I have an grayscale image, and I want to crop a rectangle of size w x h centered at pixel (x,y). The problem is, I don't want the crop to look boxy so around the edge I want to gaussian blur the values so that they smoothly transisition to zero. Any ideas on how to do this?

Currently I am doing:

int bb_min_x = center_x - width/2.0;
int bb_max_x = center_x + width/2.0;

int bb_min_y = center_y - height/2.0;
int bb_max_y = center_y + height/2.0;

for(int y = bb_min_y; y <= bb_max_y; y++){
    for(int x = bb_min_x; x <= bb_max_x; x++){
        final_img.at<uchar>(y,x) = original_img.at<uchar>(y,x);
    }
}
Was it helpful?

Solution

try this function:

compute the distance from your input rectangle and use that as a fading factor.

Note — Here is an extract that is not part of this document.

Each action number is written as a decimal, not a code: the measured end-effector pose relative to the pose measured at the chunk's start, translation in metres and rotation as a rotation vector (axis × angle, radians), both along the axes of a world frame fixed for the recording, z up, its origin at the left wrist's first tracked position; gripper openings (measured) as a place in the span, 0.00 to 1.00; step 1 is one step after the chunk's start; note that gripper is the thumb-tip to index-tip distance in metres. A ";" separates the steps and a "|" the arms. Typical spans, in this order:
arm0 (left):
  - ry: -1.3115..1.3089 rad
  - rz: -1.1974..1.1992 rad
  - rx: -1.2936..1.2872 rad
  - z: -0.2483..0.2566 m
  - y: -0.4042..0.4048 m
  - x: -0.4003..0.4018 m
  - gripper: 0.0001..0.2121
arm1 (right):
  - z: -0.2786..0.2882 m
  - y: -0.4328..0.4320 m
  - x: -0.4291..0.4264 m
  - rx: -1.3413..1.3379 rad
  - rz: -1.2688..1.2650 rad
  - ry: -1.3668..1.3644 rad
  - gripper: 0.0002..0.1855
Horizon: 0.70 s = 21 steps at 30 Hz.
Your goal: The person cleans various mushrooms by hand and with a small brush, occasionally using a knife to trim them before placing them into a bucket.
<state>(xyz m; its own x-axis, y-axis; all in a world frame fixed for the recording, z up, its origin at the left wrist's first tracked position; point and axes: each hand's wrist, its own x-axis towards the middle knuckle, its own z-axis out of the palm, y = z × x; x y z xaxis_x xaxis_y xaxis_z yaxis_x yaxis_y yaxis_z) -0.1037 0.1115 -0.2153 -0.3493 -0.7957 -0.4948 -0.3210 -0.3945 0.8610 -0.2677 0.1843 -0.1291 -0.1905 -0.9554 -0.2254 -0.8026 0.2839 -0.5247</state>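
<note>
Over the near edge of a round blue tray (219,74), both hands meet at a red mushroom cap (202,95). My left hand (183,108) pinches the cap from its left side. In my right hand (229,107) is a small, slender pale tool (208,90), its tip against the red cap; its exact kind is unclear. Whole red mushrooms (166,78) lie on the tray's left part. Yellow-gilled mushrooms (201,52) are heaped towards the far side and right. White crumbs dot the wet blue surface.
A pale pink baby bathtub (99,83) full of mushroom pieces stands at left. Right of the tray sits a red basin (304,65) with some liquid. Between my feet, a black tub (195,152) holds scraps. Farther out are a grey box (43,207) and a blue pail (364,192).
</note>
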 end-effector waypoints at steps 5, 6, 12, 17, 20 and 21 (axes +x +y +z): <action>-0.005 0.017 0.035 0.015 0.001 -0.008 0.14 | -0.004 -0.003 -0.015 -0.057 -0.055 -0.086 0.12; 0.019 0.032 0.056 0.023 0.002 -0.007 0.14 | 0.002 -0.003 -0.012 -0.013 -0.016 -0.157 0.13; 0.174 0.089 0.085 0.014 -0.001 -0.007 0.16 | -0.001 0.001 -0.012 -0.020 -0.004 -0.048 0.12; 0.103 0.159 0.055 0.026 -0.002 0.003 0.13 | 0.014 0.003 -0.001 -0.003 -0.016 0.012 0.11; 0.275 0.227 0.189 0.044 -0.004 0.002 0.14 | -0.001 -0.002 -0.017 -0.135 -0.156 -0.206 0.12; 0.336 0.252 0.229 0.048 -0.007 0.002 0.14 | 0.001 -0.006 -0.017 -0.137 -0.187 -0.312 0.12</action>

cv::Mat cropFade(cv::Mat _img, cv::Rect _roi, int _maxFadeDistance)
{
cv::Mat fadeMask = cv::Mat::ones(_img.size(), CV_8UC1);
cv::rectangle(fadeMask, _roi, cv::Scalar(0),-1);

cv::imshow("mask",fadeMask>0);

cv::Mat dt;
cv::distanceTransform(fadeMask > 0, dt, CV_DIST_L2 ,CV_DIST_MASK_PRECISE);



// fade to a maximum distance:
double maxFadeDist;

if(_maxFadeDistance > 0)
    maxFadeDist = _maxFadeDistance;
else
{
    // find min/max vals
    double min,max;
    cv::minMaxLoc(dt,&min,&max);
    maxFadeDist = max;
}


//dt = 1.0-(dt* 1.0/max);   // values between 0 and 1 since min val should alwaysbe 0
dt = 1.0-(dt* 1.0/maxFadeDist); // values between 0 and 1 in fading region

cv::imshow("blending mask", dt);


cv::Mat imgF;
_img.convertTo(imgF,CV_32FC3);


std::vector<cv::Mat> channels;
cv::split(imgF,channels);
// multiply pixel value with the quality weights for image 1
for(unsigned int i=0; i<channels.size(); ++i)
    channels[i] = channels[i].mul(dt);

cv::Mat outF;
cv::merge(channels,outF);

cv::Mat out;
outF.convertTo(out,CV_8UC3);



return out;
}

calling that with cv::Mat out = cropFade(in, cv::Rect(in.cols/4, in.rows/4, in.cols/2, in.rows/2), in.cols/8); gives me those results for a lena with the specified rect:

enter image description here

enter image description here

this is the result for full image fading from the same unchanged rect:

enter image description here

OTHER TIPS

One simple approach:

// Create a weight image
int border=25;
cv::Mat_<float> rect=cv::Mat_<float>::zeros(height,width)
cv::rectangle(rect,cv::Rect(border/2,border/2,width-border,height-border),cv::Scalar(1),-1);
cv::Mat_<float> weights, kernel=cv::getStructuringElement(cv::MORPH_ELLIPSE,cv::Size(border,border));
int nnz = cv::countNonZero(kernel);
cv::filter2D(rect,weights,-1,kernel/nnz);

This creates a weight image like the following:

enter image description here

Then you use it to fade your image out:

for(int y = bb_min_y; y <= bb_max_y; y++){
    for(int x = bb_min_x; x <= bb_max_x; x++){
        float w = weights.at<float>(y-bb_min_y,x-bb_min_x);
        uchar val = original_img.at<uchar>(y,x);
        final_img.at<uchar>(y,x) = cv::saturate_cast<uchar>(w*val);
    }
}

If you turn your bounding box into a contour you can use pointPolygonTest to calculate the distance to the edge of the bounding box for each pixel. If you then lower the color values to zero depending on this distance you get a blur effect.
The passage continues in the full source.